* **AVAILABLE DATA**:

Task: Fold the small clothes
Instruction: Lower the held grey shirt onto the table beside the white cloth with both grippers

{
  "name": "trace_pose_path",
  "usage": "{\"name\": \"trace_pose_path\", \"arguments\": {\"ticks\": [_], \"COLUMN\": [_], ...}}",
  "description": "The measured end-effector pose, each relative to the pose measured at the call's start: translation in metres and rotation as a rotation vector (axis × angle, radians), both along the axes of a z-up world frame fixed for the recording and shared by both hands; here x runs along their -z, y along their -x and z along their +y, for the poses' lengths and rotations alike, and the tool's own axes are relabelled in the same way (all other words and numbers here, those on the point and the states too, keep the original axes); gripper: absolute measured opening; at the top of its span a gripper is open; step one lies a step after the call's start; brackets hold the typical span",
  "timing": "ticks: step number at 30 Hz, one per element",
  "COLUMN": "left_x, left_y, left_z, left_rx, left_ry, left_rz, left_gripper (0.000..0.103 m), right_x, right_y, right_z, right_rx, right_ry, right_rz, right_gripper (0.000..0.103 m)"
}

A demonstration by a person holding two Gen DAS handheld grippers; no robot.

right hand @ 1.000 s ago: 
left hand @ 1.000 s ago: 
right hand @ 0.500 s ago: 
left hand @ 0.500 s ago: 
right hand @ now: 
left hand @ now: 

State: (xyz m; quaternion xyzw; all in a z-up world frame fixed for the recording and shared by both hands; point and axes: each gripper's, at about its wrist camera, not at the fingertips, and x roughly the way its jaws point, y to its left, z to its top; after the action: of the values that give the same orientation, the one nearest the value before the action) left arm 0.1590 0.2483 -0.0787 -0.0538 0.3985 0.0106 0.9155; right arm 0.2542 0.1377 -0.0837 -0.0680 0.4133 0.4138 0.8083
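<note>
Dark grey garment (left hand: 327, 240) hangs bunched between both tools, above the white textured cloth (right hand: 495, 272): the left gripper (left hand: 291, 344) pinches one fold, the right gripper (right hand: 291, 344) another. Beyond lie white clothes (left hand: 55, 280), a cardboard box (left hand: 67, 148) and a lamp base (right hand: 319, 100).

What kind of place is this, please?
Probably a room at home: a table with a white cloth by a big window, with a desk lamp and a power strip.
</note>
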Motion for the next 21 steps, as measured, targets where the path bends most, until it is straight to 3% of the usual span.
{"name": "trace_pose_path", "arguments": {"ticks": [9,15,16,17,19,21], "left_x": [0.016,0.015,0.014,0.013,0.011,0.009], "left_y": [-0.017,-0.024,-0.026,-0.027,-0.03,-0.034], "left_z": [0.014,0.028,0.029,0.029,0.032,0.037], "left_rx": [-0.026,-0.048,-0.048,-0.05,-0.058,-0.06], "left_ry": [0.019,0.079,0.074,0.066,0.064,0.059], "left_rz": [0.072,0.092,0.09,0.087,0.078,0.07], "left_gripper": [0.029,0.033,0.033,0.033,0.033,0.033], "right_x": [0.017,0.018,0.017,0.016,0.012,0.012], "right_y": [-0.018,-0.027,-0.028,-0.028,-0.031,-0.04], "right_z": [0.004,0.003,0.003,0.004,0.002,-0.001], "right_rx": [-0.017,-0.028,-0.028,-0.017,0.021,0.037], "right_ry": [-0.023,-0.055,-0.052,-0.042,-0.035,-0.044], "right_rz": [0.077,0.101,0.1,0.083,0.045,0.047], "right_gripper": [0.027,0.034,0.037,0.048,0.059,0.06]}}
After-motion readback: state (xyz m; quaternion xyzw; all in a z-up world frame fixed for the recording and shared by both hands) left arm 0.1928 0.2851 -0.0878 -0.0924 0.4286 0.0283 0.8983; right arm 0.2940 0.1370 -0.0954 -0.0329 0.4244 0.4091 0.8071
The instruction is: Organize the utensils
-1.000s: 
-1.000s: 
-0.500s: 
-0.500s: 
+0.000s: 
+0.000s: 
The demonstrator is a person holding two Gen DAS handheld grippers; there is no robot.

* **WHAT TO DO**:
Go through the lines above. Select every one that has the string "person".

* **RESULT FOR THIS EXERCISE**:
A demonstration by a person holding two Gen DAS handheld grippers; no robot.
The demonstrator is a person holding two Gen DAS handheld grippers; there is no robot.

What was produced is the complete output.